Your instructions: Using the data below, copy each line that includes the word "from".

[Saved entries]
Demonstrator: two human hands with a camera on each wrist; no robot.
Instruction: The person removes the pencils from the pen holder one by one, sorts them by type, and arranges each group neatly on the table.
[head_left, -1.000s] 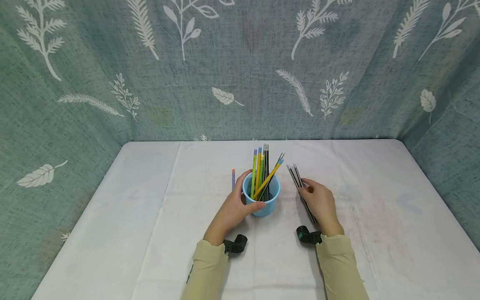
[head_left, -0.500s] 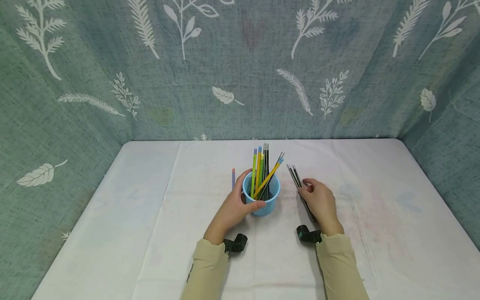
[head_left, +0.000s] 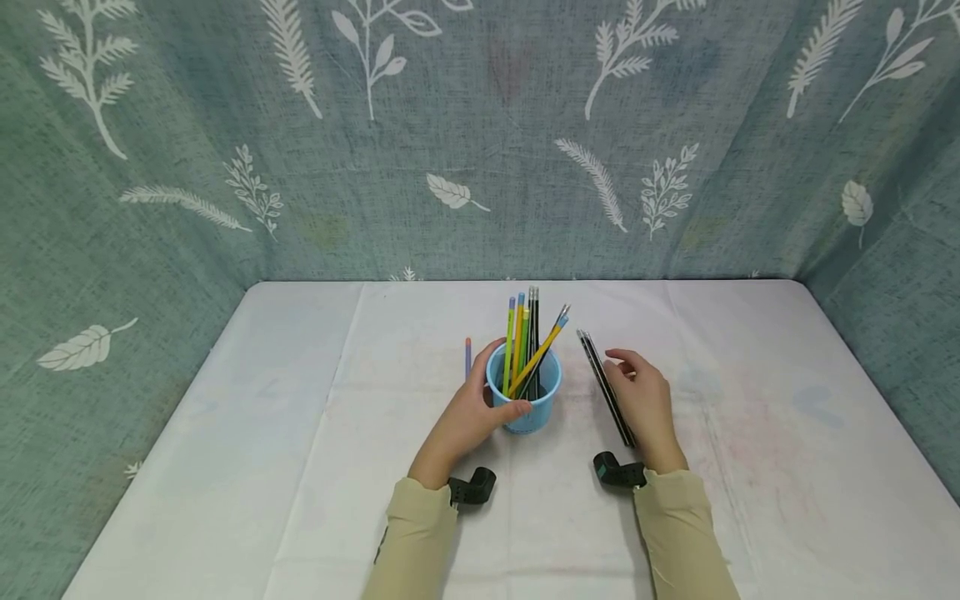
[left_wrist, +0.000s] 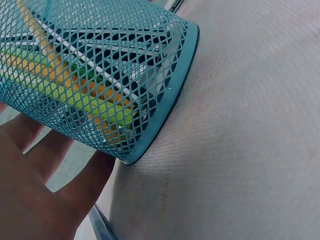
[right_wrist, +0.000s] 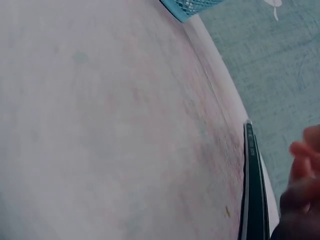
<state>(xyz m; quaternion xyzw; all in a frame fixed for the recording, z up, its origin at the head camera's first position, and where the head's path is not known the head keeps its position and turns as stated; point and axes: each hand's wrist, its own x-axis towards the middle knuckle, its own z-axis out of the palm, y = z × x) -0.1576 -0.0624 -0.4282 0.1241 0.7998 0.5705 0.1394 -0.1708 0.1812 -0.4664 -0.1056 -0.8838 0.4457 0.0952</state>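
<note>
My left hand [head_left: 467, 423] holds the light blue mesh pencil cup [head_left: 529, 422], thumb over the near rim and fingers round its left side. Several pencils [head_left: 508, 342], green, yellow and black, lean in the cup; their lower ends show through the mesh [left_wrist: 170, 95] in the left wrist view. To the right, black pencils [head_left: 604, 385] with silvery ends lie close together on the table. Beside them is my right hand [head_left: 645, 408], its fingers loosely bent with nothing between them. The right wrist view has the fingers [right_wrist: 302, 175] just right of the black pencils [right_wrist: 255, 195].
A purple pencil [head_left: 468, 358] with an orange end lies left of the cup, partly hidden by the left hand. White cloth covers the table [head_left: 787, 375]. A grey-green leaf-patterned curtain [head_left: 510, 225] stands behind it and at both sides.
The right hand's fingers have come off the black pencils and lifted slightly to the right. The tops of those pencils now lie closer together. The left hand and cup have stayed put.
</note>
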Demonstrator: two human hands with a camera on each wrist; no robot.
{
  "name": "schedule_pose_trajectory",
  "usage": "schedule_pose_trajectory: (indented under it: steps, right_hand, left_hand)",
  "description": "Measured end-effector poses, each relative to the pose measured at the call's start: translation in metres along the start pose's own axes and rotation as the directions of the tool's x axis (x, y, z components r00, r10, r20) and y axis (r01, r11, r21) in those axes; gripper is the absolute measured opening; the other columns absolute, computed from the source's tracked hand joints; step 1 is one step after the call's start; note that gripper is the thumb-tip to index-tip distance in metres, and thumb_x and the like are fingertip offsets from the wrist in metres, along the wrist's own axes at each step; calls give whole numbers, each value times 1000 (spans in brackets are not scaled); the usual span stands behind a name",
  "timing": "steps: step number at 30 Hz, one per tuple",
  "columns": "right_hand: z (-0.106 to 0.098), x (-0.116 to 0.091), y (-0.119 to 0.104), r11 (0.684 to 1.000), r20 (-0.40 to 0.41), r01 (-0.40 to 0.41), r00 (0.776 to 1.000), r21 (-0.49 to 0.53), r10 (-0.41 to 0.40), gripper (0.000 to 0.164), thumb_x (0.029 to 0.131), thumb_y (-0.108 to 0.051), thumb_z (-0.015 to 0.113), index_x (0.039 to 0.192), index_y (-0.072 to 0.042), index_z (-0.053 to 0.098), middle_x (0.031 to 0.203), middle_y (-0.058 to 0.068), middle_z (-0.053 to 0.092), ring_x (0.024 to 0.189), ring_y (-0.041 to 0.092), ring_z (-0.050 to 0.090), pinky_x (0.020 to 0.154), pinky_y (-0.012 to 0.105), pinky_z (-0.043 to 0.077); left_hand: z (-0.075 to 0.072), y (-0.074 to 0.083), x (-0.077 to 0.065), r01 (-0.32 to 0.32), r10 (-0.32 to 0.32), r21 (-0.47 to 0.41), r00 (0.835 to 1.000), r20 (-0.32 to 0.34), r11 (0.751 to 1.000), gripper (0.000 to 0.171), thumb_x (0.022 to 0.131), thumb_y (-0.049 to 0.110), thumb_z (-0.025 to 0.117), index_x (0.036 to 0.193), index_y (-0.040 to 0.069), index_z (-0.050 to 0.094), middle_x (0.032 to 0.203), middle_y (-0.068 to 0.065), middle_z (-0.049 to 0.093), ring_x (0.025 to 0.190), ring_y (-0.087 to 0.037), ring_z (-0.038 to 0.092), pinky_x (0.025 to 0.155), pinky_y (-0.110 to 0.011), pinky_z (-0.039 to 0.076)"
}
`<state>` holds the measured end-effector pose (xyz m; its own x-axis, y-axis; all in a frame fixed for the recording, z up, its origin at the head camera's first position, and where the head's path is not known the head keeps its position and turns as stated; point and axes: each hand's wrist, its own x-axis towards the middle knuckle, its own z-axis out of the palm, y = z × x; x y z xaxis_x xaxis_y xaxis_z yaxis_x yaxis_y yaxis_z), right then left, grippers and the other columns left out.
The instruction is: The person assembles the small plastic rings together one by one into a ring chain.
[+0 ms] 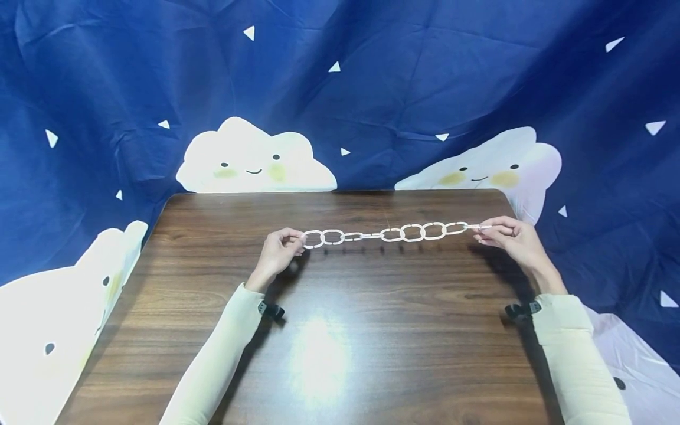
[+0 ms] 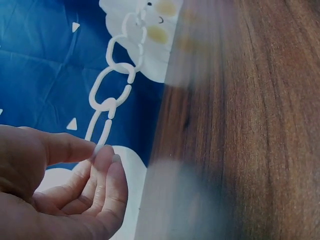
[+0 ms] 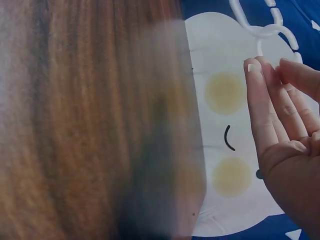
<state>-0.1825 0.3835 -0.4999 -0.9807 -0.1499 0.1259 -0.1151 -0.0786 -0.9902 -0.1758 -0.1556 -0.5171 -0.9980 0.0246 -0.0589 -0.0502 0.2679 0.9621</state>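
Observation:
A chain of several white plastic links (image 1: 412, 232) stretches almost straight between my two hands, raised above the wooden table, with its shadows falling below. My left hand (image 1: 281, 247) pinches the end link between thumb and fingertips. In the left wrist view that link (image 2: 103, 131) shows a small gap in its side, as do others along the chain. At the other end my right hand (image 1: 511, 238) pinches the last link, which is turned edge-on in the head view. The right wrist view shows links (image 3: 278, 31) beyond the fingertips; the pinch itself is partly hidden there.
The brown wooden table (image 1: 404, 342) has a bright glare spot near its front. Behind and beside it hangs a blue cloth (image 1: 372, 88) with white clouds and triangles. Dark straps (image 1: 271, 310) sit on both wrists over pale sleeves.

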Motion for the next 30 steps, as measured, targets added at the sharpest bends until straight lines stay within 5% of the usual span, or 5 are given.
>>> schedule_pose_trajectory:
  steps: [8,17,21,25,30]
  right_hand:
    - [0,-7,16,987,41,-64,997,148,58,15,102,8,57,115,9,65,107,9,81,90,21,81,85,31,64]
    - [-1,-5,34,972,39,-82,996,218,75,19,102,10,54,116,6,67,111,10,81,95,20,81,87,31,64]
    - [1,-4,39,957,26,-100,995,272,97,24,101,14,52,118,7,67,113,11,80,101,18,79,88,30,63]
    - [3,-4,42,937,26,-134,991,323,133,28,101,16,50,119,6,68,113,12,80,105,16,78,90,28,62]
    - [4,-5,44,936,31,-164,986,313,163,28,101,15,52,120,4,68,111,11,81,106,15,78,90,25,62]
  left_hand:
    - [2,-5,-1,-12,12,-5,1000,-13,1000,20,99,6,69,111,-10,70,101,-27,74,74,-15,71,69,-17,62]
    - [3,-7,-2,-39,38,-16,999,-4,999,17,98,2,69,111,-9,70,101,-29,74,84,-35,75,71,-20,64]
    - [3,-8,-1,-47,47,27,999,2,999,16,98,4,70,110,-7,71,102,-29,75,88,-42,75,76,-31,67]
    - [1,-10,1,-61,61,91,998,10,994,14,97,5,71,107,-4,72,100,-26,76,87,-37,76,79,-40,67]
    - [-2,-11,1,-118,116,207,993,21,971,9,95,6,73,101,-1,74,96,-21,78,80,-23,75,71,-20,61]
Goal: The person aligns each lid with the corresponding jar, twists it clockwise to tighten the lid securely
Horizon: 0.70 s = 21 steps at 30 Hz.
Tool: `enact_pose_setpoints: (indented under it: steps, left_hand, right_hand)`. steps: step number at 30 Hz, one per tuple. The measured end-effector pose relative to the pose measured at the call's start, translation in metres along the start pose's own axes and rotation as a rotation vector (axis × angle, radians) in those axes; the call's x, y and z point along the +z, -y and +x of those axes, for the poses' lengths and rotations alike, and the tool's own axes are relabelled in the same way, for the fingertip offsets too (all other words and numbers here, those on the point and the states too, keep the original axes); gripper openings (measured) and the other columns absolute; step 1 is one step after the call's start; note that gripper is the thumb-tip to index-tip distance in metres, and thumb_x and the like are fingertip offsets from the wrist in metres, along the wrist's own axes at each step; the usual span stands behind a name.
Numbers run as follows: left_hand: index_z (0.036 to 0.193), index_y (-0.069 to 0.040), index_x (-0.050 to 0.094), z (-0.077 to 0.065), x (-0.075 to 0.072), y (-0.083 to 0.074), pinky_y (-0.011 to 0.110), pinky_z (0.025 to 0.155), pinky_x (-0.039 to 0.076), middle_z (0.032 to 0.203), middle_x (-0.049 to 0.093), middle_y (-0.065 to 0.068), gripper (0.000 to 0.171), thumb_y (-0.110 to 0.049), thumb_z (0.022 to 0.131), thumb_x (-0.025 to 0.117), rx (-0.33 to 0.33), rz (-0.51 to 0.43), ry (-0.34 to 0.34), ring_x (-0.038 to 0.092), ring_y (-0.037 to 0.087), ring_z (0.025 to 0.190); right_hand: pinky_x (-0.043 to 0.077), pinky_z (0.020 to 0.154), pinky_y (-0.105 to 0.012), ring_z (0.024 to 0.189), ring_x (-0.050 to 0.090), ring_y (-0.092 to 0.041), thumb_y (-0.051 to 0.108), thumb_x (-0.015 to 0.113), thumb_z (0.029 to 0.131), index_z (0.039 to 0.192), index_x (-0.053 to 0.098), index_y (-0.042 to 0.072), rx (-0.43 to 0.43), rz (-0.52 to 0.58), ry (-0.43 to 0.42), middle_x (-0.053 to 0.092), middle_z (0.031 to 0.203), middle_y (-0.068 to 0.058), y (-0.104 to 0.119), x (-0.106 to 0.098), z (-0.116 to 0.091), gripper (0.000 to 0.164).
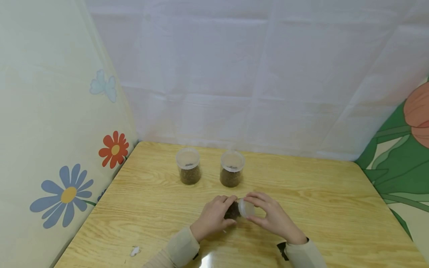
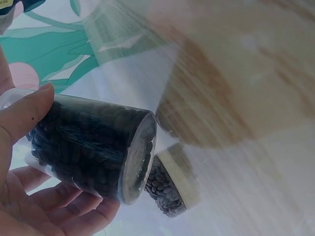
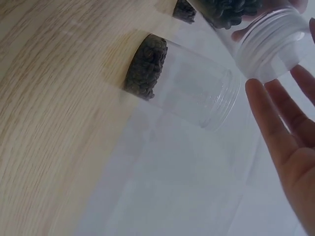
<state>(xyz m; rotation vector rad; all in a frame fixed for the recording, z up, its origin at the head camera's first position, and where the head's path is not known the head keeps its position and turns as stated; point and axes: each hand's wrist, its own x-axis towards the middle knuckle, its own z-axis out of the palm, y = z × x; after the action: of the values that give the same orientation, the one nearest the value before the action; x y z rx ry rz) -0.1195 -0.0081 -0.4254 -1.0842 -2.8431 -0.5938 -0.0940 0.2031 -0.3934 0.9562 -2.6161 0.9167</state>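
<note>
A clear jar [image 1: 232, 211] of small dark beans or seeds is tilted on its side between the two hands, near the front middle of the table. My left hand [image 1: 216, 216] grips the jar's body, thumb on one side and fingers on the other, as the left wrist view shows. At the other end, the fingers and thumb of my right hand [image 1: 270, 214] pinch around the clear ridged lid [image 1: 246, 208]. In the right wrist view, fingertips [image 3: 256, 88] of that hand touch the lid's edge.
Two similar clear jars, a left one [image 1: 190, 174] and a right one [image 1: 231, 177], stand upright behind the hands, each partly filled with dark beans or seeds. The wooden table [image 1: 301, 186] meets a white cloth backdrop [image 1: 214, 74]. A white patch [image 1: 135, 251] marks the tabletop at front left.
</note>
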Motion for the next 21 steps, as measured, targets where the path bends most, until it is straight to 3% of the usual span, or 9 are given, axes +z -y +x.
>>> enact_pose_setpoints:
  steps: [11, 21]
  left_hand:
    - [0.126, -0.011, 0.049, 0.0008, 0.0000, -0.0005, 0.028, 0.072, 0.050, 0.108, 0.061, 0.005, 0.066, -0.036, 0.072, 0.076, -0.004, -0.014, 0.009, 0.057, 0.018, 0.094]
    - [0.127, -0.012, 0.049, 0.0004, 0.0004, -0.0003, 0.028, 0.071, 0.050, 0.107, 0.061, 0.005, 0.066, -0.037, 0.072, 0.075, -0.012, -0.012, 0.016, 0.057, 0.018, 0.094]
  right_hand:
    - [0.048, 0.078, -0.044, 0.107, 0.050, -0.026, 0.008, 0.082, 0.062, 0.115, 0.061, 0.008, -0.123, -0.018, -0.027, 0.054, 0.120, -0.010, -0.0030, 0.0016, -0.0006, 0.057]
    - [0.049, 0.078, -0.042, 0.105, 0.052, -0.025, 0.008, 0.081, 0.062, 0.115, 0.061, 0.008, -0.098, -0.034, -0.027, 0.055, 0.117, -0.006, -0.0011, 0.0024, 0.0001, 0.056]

Solution:
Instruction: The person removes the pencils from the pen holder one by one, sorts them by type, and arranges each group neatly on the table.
  "description": "Measured end-effector poses, each relative to the pose measured at the call's start: translation in metres along the start pose's own axes and rotation as the directions of the tool's x axis (x, y, z components r00, r10, r20) and y axis (r01, r11, r21) in those axes; gripper is the absolute measured opening; the other columns absolute, computed from the source's tracked hand joints; step 1 is one step after the call's start; note that gripper is the thumb-tip to index-tip distance in metres, and thumb_x and the like are fingertip offsets from the wrist in metres, along the wrist's own axes at each step; calls give whole numbers, each value times 1000 (spans in brackets are not scaled); the usual span stands behind a name",
Tool: `enact_pose_setpoints: (indented under it: steps, left_hand, right_hand)`. steps: step number at 30 Hz, one per tuple. The measured end-effector pose relative to the pose measured at the call's start, translation in metres along the start pose's own axes and rotation as a rotation vector (axis × angle, radians) in those axes; the call's x, y and z point along the +z, -y and +x of those axes, for the poses' lengths and rotations alike, and the tool's own axes are relabelled in the same way, for the fingertip offsets too (all other words and numbers here, those on the point and the states too, keep the original axes); gripper openings (measured) and the other columns absolute; step 1 is one step after the call's start; note that gripper is the thumb-tip to index-tip distance in metres, and thumb_x and the like are fingertip offsets from the wrist in metres, along the wrist's own axes at each step; the usual span stands behind a name.

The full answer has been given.